L’ASN publie le rapport de clôture du plan d’action défini après les tests de résistance européens des centrales nucléaires

Publié le 05/04/2021 à 14:50

Note d'information

À la suite de l’accident de la centrale nucléaire de Fukushima, le Conseil européen a demandé que des tests de résistance (stress tests) soient réalisés. Leurs modalités ont été définies par l’association WENRA des responsables d’autorités de sûreté nucléaire d’Europe. Ces tests ont consisté à vérifier la robustesse des centrales nucléaires européennes au type de situations auxquelles la centrale de Fukushima a été confrontée : séisme extrême, inondation extrême, perte totale des alimentations électriques, perte totale des sources de refroidissement, et fusion du cœur du réacteur. Ces tests ont porté non seulement sur les dispositions techniques visant à prévenir la perte totale d’alimentation électrique et de refroidissement ainsi que la fusion du cœur ou à en limiter les conséquences, mais aussi sur la préparation des organisations à la gestion des situations extrêmes.

En décembre 2012, l’ASN avait publié un plan d’action national en réponse aux recommandations issues de la revue des tests de résistance européens par les pairs et de la 2e réunion extraordinaire de la convention sur la sûreté nucléaire tenue la même année. Ce plan d’action comprenait les prescriptions de l’ASN du 26 juin 2012 visant à augmenter, au-delà des marges de sûreté dont elles disposaient déjà, la robustesse des centrales nucléaires face à des situations extrêmes.

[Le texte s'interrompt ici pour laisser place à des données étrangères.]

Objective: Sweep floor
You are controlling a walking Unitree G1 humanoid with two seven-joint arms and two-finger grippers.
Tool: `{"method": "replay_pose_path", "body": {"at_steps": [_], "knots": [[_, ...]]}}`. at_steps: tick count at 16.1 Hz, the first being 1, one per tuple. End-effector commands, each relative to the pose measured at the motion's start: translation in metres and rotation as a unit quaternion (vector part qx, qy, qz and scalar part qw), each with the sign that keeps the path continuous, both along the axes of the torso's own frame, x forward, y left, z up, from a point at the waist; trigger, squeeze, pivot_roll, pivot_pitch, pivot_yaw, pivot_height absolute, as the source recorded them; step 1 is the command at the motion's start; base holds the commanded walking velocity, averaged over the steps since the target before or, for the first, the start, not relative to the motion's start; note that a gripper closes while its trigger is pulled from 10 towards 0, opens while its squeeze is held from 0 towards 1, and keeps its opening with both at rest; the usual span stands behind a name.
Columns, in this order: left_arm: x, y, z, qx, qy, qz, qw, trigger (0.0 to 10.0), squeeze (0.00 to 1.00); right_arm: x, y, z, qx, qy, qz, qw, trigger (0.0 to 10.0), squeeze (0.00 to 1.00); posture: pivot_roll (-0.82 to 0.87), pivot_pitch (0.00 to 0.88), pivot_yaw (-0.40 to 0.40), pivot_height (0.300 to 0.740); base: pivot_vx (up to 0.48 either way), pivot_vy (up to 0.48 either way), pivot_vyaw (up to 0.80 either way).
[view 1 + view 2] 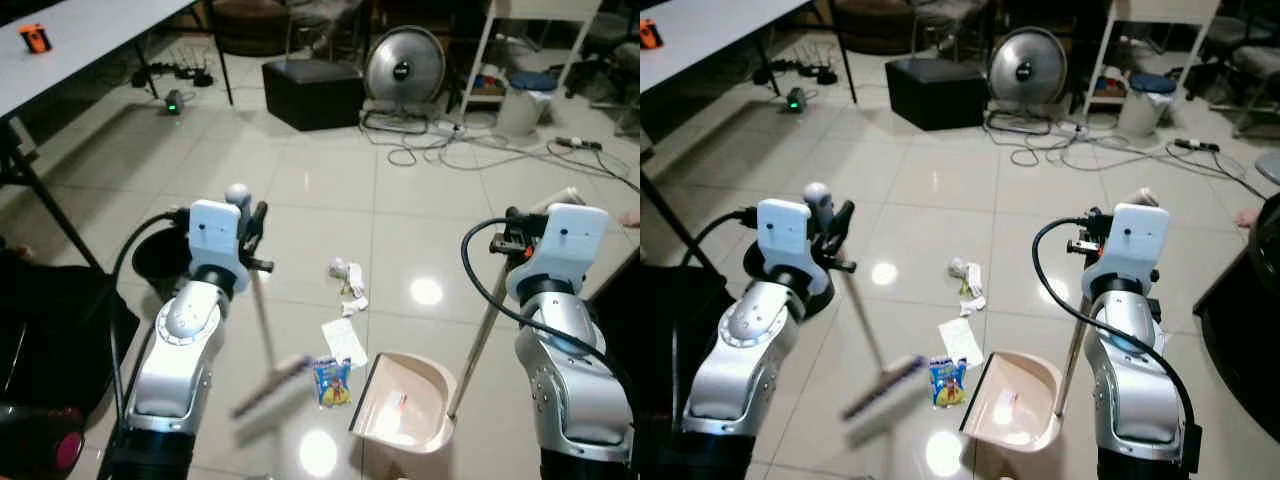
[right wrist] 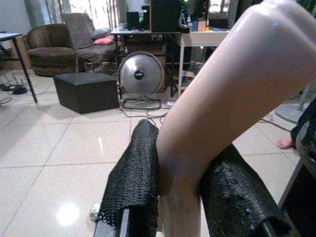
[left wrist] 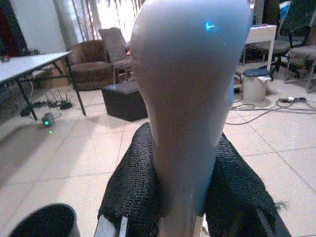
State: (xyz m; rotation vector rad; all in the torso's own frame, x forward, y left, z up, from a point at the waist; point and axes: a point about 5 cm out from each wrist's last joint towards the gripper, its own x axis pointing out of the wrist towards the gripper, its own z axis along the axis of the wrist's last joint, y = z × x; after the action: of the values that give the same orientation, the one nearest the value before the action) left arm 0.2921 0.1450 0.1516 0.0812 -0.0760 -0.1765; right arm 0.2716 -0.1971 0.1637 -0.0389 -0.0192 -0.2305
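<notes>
Glossy cream tiled floor (image 1: 300,180) spreads wide here, with a white tabletop (image 1: 70,45) at the far left, and a black box-shaped ottoman (image 1: 312,92) and a round silver floor fan (image 1: 404,66) at the back. Grey cables (image 1: 470,145) trail across the tiles beyond the fan.

Down front, the pale pink plastic dustpan (image 1: 405,402) sits mouth-open on the floor, its long thin handle (image 1: 483,335) rising to the right gripper (image 2: 180,197), whose 2 black fingers (image 2: 133,182) are clamped on either side of the handle's curved pink top.

On the left, the left gripper (image 3: 180,197) grips the rounded grey knob (image 3: 190,89) of the long-handled broom (image 1: 262,330); fingers (image 3: 133,187) press against both sides of it. The broom's pole slants down to its blurred brush head (image 1: 268,388), low near the tiles just left of the dustpan.

Between brush and pan lies a small blue and yellow wrapper (image 1: 332,380), touching a flat white paper scrap (image 1: 344,340). Just beyond, crumpled white bits of litter (image 1: 350,285) sit near each other on the floor.
</notes>
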Motion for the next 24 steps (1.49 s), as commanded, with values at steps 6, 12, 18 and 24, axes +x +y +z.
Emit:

Le rapport de clôture présente les dispositions définies par EDF qui permettent de solder les actions du plan et de répondre aux recommandations issues de la revue par les pairs et aux prescriptions de l’ASN.

Ces dispositions contribuent notamment à l’amélioration de la protection contre les risques naturels et la perte des systèmes de sûreté ainsi qu’à l’amélioration de la gestion d’un accident grave par le déploiement de moyens tels que la force d’action rapide nucléaire (FARN) d’EDF ou la mise en service d’un groupe électrogène d’ultime secours sur chacun des 56 réacteurs nucléaires en service.

En plus de ce qui avait été prévu dans le cadre du plan d’action, des modifications supplémentaires sont mises en œuvre dans les centrales nucléaires françaises dans le cadre de l'amélioration continue de la sûreté, en particulier lors des réexamens périodiques.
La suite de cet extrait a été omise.